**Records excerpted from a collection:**
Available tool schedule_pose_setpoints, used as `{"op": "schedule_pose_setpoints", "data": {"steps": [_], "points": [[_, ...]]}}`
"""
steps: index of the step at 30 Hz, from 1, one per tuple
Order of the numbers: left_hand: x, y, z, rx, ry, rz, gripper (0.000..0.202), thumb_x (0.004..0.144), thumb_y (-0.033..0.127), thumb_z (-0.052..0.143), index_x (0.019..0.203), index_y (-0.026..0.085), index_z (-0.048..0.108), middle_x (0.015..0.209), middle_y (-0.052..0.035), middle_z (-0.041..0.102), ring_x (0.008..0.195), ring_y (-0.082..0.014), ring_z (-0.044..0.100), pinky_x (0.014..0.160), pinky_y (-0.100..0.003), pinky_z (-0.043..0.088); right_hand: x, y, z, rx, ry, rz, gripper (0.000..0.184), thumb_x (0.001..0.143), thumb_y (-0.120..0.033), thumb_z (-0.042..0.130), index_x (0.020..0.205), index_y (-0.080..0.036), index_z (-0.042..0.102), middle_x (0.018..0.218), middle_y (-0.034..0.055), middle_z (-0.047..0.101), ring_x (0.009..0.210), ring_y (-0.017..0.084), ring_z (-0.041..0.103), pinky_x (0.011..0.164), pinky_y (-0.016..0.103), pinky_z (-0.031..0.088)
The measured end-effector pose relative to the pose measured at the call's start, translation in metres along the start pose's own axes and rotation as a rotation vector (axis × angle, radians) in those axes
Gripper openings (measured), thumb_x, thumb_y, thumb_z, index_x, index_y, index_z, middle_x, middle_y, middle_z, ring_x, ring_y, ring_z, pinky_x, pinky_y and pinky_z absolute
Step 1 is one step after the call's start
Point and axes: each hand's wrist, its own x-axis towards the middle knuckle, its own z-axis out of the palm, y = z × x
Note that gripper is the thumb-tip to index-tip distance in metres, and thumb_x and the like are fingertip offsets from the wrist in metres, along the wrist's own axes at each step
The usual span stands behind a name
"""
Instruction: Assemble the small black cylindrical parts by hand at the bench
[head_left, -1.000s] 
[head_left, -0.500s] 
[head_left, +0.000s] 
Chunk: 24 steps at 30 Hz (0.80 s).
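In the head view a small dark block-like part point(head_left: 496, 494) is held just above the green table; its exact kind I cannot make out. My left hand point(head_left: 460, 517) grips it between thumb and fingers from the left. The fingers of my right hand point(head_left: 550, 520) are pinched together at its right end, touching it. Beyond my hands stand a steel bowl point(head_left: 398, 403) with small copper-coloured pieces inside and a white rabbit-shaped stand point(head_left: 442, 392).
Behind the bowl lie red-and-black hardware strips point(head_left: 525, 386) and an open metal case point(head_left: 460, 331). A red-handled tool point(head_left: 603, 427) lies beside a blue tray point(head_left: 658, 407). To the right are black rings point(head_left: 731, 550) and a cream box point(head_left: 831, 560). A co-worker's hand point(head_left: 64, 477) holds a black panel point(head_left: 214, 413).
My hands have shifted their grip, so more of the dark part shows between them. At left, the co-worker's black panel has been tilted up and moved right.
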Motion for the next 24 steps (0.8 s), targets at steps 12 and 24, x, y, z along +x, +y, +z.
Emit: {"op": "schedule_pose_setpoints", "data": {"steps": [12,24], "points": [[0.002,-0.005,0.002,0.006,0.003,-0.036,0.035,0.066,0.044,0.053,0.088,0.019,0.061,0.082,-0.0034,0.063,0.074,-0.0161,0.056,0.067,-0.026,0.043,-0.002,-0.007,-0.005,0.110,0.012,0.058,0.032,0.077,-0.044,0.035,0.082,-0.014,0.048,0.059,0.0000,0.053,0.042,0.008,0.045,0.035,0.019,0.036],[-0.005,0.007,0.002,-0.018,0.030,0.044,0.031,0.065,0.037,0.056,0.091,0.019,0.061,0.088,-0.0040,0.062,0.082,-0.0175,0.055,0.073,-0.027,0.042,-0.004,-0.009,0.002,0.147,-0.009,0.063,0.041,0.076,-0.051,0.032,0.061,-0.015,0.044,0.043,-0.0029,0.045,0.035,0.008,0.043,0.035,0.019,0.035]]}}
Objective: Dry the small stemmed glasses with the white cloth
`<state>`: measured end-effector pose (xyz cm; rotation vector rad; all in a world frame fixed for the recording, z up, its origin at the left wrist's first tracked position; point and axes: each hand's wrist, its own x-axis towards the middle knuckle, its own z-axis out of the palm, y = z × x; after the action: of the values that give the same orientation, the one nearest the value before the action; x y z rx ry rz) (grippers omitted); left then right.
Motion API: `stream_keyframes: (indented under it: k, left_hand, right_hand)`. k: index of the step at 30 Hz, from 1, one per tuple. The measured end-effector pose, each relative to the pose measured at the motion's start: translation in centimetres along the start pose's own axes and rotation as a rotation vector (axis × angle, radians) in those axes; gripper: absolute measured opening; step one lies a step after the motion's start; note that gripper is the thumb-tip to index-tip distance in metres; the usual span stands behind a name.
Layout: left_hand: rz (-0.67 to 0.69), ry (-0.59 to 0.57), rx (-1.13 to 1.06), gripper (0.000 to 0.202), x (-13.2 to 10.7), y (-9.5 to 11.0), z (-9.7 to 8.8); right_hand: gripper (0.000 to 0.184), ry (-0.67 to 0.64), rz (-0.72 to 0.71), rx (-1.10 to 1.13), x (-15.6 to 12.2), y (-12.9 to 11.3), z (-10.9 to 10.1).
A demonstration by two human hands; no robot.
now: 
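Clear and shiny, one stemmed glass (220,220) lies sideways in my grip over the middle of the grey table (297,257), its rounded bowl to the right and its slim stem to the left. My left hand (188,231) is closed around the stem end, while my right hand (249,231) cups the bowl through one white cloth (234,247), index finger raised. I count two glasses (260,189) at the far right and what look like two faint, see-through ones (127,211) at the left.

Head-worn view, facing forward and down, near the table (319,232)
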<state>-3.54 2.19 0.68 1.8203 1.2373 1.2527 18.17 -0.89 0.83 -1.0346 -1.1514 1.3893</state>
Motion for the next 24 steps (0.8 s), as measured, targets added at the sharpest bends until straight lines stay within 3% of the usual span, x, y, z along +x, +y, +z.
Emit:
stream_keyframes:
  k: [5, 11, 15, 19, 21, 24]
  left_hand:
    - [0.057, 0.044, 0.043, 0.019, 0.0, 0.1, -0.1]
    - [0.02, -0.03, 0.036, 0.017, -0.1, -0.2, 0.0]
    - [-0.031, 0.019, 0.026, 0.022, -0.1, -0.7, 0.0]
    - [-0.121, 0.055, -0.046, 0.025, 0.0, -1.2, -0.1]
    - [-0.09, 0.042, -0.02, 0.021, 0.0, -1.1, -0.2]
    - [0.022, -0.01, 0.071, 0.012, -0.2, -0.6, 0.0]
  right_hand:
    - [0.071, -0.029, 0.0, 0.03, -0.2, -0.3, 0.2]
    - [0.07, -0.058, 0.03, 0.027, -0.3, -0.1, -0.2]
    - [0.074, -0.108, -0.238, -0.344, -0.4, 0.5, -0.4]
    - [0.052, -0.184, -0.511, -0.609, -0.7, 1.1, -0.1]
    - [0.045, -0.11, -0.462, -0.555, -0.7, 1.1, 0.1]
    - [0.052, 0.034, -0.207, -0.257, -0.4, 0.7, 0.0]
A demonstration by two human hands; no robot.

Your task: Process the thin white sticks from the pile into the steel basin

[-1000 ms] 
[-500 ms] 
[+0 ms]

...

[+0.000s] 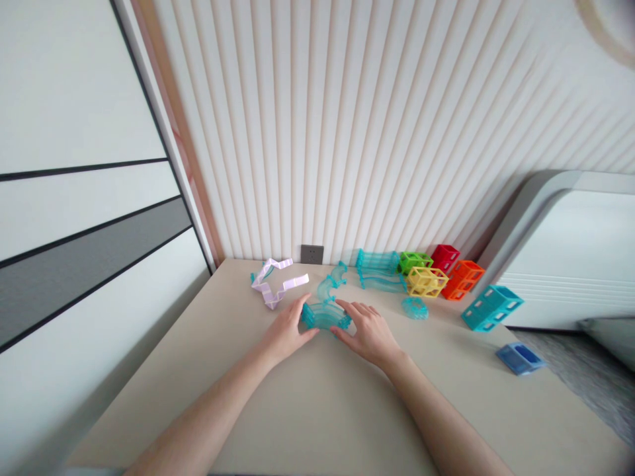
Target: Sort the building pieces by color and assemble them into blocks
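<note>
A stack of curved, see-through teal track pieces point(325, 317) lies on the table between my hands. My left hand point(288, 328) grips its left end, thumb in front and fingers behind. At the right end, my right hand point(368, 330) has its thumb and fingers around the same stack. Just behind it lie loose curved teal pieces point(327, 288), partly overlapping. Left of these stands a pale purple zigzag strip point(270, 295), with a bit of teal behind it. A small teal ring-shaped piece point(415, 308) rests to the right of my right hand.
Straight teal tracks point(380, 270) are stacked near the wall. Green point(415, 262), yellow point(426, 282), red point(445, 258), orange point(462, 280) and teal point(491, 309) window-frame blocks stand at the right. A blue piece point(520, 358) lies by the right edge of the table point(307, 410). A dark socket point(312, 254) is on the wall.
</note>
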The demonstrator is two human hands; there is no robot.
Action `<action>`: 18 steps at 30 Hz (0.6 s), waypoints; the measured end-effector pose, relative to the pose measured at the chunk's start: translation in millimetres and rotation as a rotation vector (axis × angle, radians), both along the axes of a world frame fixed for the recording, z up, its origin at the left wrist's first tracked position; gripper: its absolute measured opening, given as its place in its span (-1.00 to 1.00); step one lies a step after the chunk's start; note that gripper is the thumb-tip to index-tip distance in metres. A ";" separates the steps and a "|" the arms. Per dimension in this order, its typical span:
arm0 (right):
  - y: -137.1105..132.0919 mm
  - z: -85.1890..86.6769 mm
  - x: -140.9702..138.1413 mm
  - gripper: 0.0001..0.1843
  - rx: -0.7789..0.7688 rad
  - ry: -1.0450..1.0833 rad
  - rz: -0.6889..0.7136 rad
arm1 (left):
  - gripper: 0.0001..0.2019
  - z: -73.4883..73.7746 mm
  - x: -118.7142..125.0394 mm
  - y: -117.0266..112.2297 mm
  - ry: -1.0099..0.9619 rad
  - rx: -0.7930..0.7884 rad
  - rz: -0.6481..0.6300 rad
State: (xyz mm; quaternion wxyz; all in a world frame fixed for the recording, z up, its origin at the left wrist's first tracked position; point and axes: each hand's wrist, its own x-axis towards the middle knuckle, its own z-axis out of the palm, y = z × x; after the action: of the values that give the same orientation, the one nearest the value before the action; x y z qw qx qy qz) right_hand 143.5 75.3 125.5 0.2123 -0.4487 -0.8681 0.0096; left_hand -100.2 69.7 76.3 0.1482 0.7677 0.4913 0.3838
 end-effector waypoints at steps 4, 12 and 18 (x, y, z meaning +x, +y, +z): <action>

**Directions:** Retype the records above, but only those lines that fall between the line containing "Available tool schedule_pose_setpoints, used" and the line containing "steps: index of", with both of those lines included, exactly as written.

**Written solution:**
Available tool schedule_pose_setpoints, used as `{"op": "schedule_pose_setpoints", "data": {"steps": [_], "points": [[_, ...]]}}`
"""
steps: index of the step at 30 Hz, from 1, one per tuple

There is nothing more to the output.